The second reason is that the whole world has now put barriers in the way of the virus, by isolating infected persons, using masks and washing with soap, lockdown of whole cities, to reduce occasions where the virus can cross from person to person. The value of R0 is hence much lower and the speed with which numbers are increasing is slowing in many places. When measures are able to slow the spread, there is time for a vaccine to be developed. And once there is a vaccine, each protected person becomes a barrier to the spread.

The next question is how long we need the lockdown. In India, it was ordered for three weeks. As effects are not apparent, it has been extended. The situation is not expected to be much different, two weeks later, and the reasoning is questioned. Unless the virus is eradicated, it is argued, there cannot be a case to relax the lockdown.

The answer to this is that a lockdown is an extreme measure, it could be called a desperate move get a hold on a runaway situation. In the early stages, lockdown mainly keeps healthy people away from other healthy people. In the late stage, it keeps infected people away from other infected people. More to the point would be to detect where there is infection and see that it does not spread. This would call for massive testing and contact tracing –steps that have been taken, often considered less extensively than desired, in India. But if the scale of the infection becomes known, we may find that the cost of the complete lockdown is not justified. The testing that is now done in India, incidentally, throws up 4.4% of positives. This is against two-digit and higher percentages that are found elsewhere.

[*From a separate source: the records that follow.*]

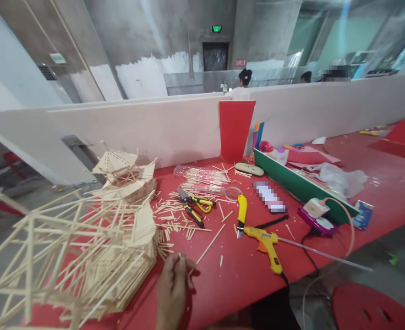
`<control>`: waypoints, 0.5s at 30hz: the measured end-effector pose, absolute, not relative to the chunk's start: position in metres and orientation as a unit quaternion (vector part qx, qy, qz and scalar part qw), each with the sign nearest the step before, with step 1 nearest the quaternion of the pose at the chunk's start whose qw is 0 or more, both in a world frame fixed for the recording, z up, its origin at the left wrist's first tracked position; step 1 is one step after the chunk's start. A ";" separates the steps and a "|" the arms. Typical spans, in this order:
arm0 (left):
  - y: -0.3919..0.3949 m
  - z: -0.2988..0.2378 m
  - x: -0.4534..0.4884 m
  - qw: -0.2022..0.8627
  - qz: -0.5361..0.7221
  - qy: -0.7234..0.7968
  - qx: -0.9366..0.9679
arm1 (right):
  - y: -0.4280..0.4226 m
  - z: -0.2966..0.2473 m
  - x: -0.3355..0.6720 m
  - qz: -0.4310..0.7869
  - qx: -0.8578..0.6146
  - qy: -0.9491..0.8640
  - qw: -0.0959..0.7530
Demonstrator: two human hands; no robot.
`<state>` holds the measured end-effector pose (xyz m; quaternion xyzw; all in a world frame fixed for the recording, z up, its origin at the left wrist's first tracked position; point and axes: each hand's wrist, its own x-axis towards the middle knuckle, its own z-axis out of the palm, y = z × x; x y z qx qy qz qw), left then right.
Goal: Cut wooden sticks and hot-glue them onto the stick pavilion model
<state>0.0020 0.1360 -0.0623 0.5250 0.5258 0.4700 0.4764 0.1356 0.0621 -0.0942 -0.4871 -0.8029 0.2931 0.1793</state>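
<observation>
My left hand (pixel 175 284) is low in the middle of the view, over the red table's near part. Its fingers are closed in a pinch, with the pale tip of a thin wooden stick (pixel 179 255) showing at the fingertips. A longer thin stick (pixel 211 243) slants away from just beside the fingers; whether they touch it I cannot tell. Left of the hand stands a large model building (pixel 120 270) made of wooden sticks, with tiered roofs and an open lattice frame. Many loose sticks (pixel 170 213) lie beyond the hand. My right hand is out of view.
Pliers (pixel 192 208), yellow-handled scissors (pixel 204 204), a yellow utility knife (pixel 242 211) and a yellow glue gun (pixel 266 243) with a long glue stick lie on the red table (pixel 223 293). Bagged sticks (pixel 205 178), a green board (pixel 298 185) and a power strip (pixel 315 220) are farther off.
</observation>
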 end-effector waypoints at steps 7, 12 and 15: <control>0.158 -0.086 0.003 0.386 0.490 0.524 0.580 | 0.156 -0.083 0.132 0.141 -0.608 -0.612 0.486; 0.156 -0.103 0.005 0.343 0.508 0.549 0.568 | 0.174 -0.103 0.117 0.118 -0.586 -0.634 0.491; 0.158 -0.107 0.005 0.334 0.510 0.551 0.570 | 0.168 -0.109 0.115 0.099 -0.569 -0.662 0.477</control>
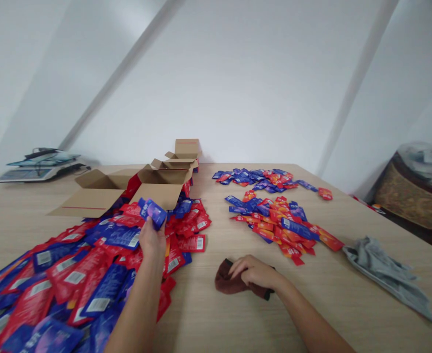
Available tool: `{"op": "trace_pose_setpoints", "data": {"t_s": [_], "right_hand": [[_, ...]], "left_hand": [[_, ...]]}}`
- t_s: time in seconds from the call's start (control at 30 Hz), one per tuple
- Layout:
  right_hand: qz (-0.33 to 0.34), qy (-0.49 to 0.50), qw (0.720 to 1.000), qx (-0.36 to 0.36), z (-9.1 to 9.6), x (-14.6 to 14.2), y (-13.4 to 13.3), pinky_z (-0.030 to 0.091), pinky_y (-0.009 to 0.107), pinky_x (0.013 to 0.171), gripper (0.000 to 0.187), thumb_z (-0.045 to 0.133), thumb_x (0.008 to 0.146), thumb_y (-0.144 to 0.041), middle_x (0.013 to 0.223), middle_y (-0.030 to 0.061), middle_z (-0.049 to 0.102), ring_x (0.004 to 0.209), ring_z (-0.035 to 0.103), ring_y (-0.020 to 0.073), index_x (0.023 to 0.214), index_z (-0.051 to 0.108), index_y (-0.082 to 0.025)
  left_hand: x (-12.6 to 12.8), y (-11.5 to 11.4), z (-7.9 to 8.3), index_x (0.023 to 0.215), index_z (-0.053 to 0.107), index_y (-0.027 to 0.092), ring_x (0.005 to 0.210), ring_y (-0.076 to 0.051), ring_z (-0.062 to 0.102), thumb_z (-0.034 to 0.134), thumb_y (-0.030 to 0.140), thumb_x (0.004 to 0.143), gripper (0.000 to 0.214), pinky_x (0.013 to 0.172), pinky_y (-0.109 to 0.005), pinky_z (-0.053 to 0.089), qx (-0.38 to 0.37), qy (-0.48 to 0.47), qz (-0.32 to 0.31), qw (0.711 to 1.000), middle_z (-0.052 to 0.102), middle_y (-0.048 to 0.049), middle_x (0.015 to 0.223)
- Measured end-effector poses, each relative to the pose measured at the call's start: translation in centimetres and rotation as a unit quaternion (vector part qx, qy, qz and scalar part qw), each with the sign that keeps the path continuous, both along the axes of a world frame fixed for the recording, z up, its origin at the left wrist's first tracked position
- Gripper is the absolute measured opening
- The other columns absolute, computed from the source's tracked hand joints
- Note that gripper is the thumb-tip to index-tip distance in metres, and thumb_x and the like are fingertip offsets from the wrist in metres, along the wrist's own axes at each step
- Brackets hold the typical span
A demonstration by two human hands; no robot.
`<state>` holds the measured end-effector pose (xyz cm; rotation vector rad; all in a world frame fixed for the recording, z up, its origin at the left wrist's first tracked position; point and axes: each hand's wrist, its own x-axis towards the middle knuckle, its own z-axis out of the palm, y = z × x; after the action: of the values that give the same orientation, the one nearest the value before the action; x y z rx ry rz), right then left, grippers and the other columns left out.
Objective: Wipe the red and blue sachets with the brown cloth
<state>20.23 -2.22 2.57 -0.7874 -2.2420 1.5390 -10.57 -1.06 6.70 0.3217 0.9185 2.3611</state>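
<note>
Two hands in shot, doing pretty different things. The left hand (152, 241) is stretched out over the big heap (65, 279) of red and blue packets, arm nearly straight and running toward 12 o'clock. It's got one blue packet (153, 212) pinched between thumb and fingertips, with the rest of the hand closed up around that pinch. The packet sticks out at the hand's 12 o'clock, looks lifted off the heap, and is tilted so its long axis runs about 10 to 4. Just past it, at 11 o'clock, sits the open cardboard box (102, 196) with its flaps spread. The left hand is by far the closer one to it. The smaller piles (282, 223) of packets are off at 2 o'clock, well apart from that hand.

The right hand (253, 272) is down at the left one's 4 o'clock, palm down on a brown cloth (226, 284) on the table (208, 318). Its fingers are bent over the cloth and the forearm comes in from 5 o'clock. Honestly can't tell if it's gripping or only resting. A grey cloth (381, 268) lies crumpled at its 3 o'clock, and a scale (39, 165) sits way back at 10 o'clock.
</note>
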Motion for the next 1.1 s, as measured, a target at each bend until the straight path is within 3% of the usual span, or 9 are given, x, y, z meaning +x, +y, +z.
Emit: {"op": "trace_pose_setpoints", "data": {"t_s": [0.23,0.33,0.47,0.53,0.67,0.77,0.87,0.97,1.1], "right_hand": [[-0.009,-0.008,1.000,0.002,-0.3,0.0,0.2,0.045,0.024,0.081,0.049,0.039,0.045,-0.015,0.092,-0.0016,0.070,0.089,0.061,0.0183,0.077,0.075,-0.025],[-0.009,-0.003,1.000,-0.005,-0.2,0.0,0.2,0.045,0.024,0.078,0.048,0.040,0.045,-0.015,0.092,-0.0014,0.070,0.086,0.061,0.0179,0.076,0.075,-0.024],[0.008,0.007,1.000,-0.029,-0.5,0.4,0.7,0.046,0.023,0.073,0.047,0.042,0.045,-0.015,0.091,-0.0013,0.070,0.083,0.061,0.0176,0.078,0.074,-0.024],[0.019,0.022,0.998,-0.051,-0.8,0.9,1.0,0.046,0.024,0.074,0.046,0.043,0.046,-0.016,0.093,-0.0017,0.069,0.084,0.061,0.0179,0.078,0.074,-0.025],[-0.036,0.103,0.992,-0.066,-1.3,2.4,2.2,0.046,0.028,0.077,0.041,0.044,0.046,-0.017,0.093,-0.0015,0.069,0.087,0.060,0.0199,0.075,0.073,-0.024],[-0.153,0.196,0.968,-0.041,-1.2,3.2,3.1,0.045,0.033,0.079,0.039,0.044,0.049,-0.019,0.093,-0.0009,0.068,0.091,0.059,0.0218,0.075,0.072,-0.023],[-0.244,0.246,0.936,0.057,-0.7,2.9,2.9,0.042,0.037,0.087,0.038,0.045,0.055,-0.020,0.103,0.0012,0.065,0.100,0.055,0.0234,0.084,0.070,-0.023],[-0.255,0.204,0.920,0.216,-0.2,1.0,1.0,0.033,0.039,0.099,0.045,0.046,0.066,-0.018,0.120,0.0030,0.056,0.114,0.045,0.0221,0.108,0.062,-0.024],[-0.172,0.018,0.925,0.338,-0.4,-2.0,-1.9,0.025,0.040,0.105,0.054,0.045,0.079,-0.019,0.135,0.0011,0.042,0.122,0.034,0.0201,0.132,0.042,-0.029]], "left_hand": [[8.1,3.0,-3.9,0.097,0.053,0.011,0.087,-0.021,0.065,0.052,0.025,0.081,0.022,0.083,-0.038,0.048,-0.118,0.158,-0.284,0.938,0.066,-0.0160,0.095],[12.3,6.5,-5.8,0.107,0.054,0.010,0.101,-0.024,0.059,0.057,0.019,0.075,0.033,0.090,-0.040,0.043,-0.222,0.405,-0.312,0.831,0.060,-0.0173,0.112],[15.6,10.5,-7.1,0.117,0.054,0.014,0.117,-0.022,0.046,0.052,0.009,0.073,0.045,0.102,-0.037,0.031,-0.193,0.673,-0.269,0.661,0.053,-0.0118,0.126],[16.5,11.5,-7.5,0.115,0.057,0.014,0.115,-0.022,0.047,0.051,0.008,0.074,0.042,0.102,-0.037,0.030,-0.181,0.727,-0.255,0.612,0.056,-0.0116,0.121],[17.2,11.1,-8.1,0.095,0.066,0.014,0.100,-0.021,0.053,0.047,0.014,0.079,0.024,0.093,-0.035,0.036,-0.197,0.701,-0.227,0.647,0.063,-0.0102,0.102],[16.6,8.7,-8.3,0.080,0.064,0.012,0.074,-0.017,0.058,0.044,0.023,0.082,0.023,0.070,-0.028,0.044,-0.247,0.587,-0.293,0.713,0.064,-0.0081,0.078],[15.4,4.8,-8.1,0.070,0.059,0.012,0.042,-0.010,0.046,0.037,0.035,0.084,0.035,0.043,-0.021,0.035,-0.275,0.464,-0.409,0.736,0.055,-0.0029,0.053],[14.5,0.4,-7.4,0.064,0.052,0.014,0.032,-0.005,0.032,0.041,0.039,0.079,0.031,0.033,-0.018,0.018,-0.301,0.324,-0.522,0.729,0.046,0.0024,0.045],[14.4,-3.2,-6.5,0.081,0.052,0.018,0.031,-0.004,0.029,0.042,0.047,0.078,0.031,0.034,-0.017,0.012,-0.348,0.239,-0.523,0.740,0.039,0.0075,0.043]]}}
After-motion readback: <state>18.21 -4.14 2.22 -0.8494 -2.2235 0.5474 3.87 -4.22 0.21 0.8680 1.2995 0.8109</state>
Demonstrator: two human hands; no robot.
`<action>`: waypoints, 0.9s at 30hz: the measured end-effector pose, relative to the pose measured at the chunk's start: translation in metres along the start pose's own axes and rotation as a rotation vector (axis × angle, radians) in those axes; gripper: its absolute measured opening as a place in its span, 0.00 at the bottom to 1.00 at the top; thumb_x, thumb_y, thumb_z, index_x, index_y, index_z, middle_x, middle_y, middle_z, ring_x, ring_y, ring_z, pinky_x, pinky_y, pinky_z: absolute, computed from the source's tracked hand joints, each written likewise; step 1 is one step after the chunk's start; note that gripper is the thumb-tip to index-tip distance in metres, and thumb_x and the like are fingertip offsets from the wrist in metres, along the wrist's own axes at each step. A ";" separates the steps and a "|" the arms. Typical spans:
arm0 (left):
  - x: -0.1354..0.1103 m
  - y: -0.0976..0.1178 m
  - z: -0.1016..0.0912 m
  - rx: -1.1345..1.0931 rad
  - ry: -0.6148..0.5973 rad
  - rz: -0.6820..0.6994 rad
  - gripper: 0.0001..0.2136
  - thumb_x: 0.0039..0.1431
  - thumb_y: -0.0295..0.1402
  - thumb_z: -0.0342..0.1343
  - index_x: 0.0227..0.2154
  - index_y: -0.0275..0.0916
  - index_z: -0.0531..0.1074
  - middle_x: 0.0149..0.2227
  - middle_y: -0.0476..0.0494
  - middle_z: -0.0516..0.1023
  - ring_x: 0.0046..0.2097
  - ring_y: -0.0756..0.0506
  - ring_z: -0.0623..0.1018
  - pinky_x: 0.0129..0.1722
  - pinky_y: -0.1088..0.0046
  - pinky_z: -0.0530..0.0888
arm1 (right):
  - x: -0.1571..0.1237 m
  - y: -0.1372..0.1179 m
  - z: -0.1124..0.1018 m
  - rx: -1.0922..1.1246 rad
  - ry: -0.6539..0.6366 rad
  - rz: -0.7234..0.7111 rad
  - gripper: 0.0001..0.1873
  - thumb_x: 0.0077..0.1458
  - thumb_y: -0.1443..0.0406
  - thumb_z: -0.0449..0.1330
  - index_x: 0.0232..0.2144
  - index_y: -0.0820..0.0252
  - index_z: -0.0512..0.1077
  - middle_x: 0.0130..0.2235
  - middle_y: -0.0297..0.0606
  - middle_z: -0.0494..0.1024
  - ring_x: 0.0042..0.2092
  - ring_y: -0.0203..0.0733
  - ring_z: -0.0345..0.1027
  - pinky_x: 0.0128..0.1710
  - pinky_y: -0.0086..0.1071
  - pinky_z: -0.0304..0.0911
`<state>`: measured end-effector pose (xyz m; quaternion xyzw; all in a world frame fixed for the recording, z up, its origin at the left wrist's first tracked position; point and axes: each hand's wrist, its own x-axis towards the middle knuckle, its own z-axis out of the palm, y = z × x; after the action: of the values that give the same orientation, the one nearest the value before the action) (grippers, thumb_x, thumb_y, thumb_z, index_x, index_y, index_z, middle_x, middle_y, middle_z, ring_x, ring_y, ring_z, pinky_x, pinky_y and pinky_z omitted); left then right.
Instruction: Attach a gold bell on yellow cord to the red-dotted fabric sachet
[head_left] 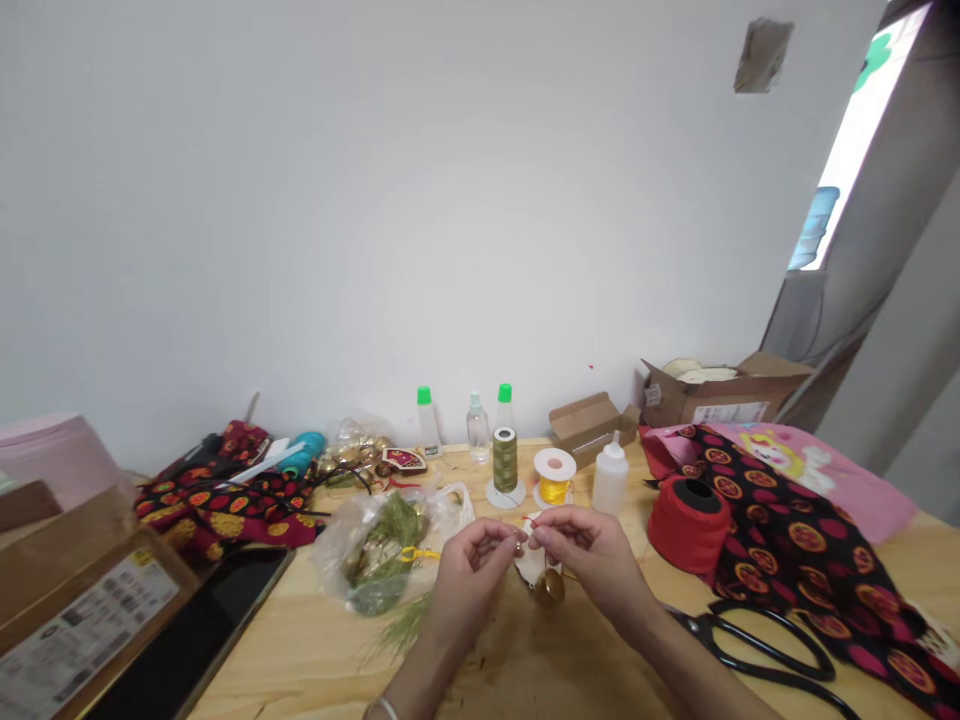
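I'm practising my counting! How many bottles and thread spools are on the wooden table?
Green-capped bottles: 2
Clear bottle: 1
White squeeze bottle: 1
Olive thread spool: 1
Yellow thread spool: 1
Red thread spool: 1
Teal thread spool: 1
Total: 8

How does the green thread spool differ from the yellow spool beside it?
The green thread spool is taller and narrower than the yellow spool, which is short with a wide white top flange. The green thread spool's thread is dull olive, while the yellow spool's is glossy yellow. Both stand upright on the wooden table.
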<state>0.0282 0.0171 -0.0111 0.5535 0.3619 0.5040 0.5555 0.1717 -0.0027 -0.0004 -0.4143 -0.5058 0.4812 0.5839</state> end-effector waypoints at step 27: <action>-0.007 -0.006 0.005 -0.090 -0.372 -0.074 0.04 0.42 0.30 0.60 0.20 0.34 0.72 0.34 0.39 0.77 0.40 0.44 0.73 0.41 0.70 0.66 | 0.007 0.003 -0.004 0.090 0.067 0.084 0.13 0.29 0.60 0.67 0.18 0.64 0.72 0.17 0.31 0.71 0.20 0.30 0.59 0.21 0.25 0.56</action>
<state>0.0319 0.0096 -0.0177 0.5982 0.2503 0.3881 0.6549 0.1759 0.0046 -0.0026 -0.4245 -0.4458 0.5134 0.5979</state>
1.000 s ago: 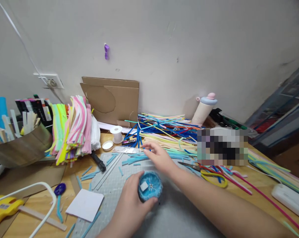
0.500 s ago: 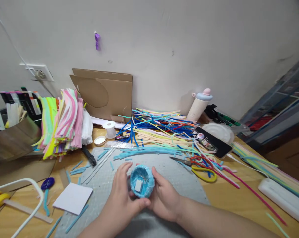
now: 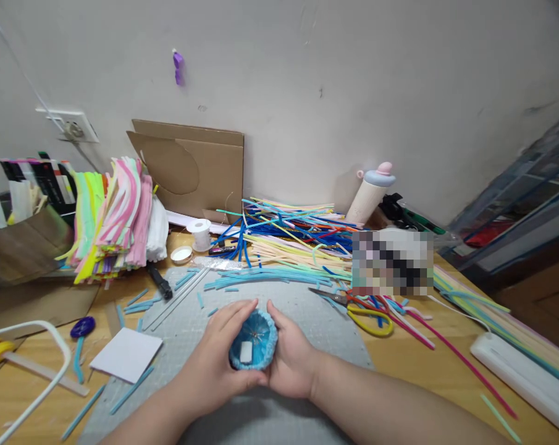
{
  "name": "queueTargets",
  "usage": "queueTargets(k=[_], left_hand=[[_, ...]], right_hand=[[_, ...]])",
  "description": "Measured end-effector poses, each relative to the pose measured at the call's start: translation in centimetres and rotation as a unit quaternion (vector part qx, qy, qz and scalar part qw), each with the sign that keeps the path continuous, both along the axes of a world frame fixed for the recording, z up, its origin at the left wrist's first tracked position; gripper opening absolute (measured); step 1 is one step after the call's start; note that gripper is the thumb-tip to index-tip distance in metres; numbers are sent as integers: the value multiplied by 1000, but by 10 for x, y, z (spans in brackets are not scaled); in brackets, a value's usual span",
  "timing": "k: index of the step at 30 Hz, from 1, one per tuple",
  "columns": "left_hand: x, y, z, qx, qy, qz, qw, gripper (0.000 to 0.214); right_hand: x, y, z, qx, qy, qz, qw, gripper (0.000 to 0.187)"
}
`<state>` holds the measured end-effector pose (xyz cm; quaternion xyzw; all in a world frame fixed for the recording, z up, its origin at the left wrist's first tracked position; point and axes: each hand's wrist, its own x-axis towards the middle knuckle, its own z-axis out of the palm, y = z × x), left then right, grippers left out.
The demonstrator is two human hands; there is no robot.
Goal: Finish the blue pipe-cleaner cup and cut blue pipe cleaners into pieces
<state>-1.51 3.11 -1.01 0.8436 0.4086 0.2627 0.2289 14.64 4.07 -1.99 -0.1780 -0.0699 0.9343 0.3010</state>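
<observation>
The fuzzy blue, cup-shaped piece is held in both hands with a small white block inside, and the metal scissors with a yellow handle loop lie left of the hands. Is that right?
Left is wrong: the head view shows the scissors to the right of the left hand and right hand, which hold the cup-shaped piece with the white block inside, as you say.

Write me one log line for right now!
left hand: holds blue fuzzy cup; right hand: holds cup's other side; inside cup: white block; nearby: scissors

Fuzzy blue cup [image 3: 262, 351] held between left hand [image 3: 214, 355] and right hand [image 3: 294, 358], mouth facing wearer. White block [image 3: 246, 352] inside, nearer left.
</observation>
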Motion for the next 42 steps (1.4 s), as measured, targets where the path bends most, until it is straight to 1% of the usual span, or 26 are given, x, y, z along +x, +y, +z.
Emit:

We need to recognize that the world is now highly connected – there is almost no pocket that can be considered self-sufficient. A gated society in a metropolis can manage lockdown for a month and may believe it can tolerate more. But supplies must come and if something breaks down, a repairperson must come in from outside. A city may consider itself working well without imports, but most machinery will soon need spares, or hospitals the supplies that the city does not have!

And then, there are sections of society that states cannot support for long. These sections would break the lockdown, “to choose between COVID and starvation,” somebody said. The response was that when they choose COVID, it is not only their choice, it is the choice for everybody. But this apart, all sections of society play a role, which only an economy in motion can sustain.

The answer seems to be that we keep sensible, but educated, responsible and disciplined social distance, hygiene and alertness, simplicity and sustainability, and expect to stay like this for many months, maybe a few years.